“ray start --head” succeed but "ray status" could not find any running ray instance

How severe does this issue affect your experience of using Ray?

  • High: It blocks me to complete my task.

I slurm ran ray start --head, and the slurm gave me a node and showed the ray has started. As the picture blow shows:

but then I ran ray status, it showed me blow:

I wrote ray start --head and ray status in a bash script. And srun the script, so the two commands were ran in the same node. And finally, I even could ran ray stopto stop ran process.

(Btw, sometime the dashboard works, but sometimes it doesn’t. )

Can anyone help me?

Hi @zyc-bit, thanks for your question!
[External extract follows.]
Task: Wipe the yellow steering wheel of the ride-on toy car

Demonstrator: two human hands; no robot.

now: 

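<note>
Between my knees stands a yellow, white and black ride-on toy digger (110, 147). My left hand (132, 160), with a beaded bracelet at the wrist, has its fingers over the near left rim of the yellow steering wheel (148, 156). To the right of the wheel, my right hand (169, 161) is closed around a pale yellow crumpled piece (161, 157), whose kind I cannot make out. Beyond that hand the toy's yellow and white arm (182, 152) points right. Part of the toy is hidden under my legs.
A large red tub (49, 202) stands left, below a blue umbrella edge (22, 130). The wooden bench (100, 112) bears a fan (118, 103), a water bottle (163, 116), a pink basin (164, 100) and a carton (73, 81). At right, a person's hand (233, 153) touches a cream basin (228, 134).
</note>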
Could you provide the relevant section of the bash script? It is interesting that ray stop works but ray status doesn’t work.

As for the dashboard only working sometimes, could you provide more details? Can you retry and get the dashboard, or do you have to redeploy?

Hi @cade , thank you very much for your reply.
Let me describe in detail how the above situation happened. ( I am working with a project called Alpa which requires ray )
I install Ray by pip install ray. On the cluster I am using, there is one management node and many compute nodes. The management node has no GPU, the compute nodes all have GPUs. so I use the compute nodes every time. The command to use the compute nodes is via slurm’s srun command.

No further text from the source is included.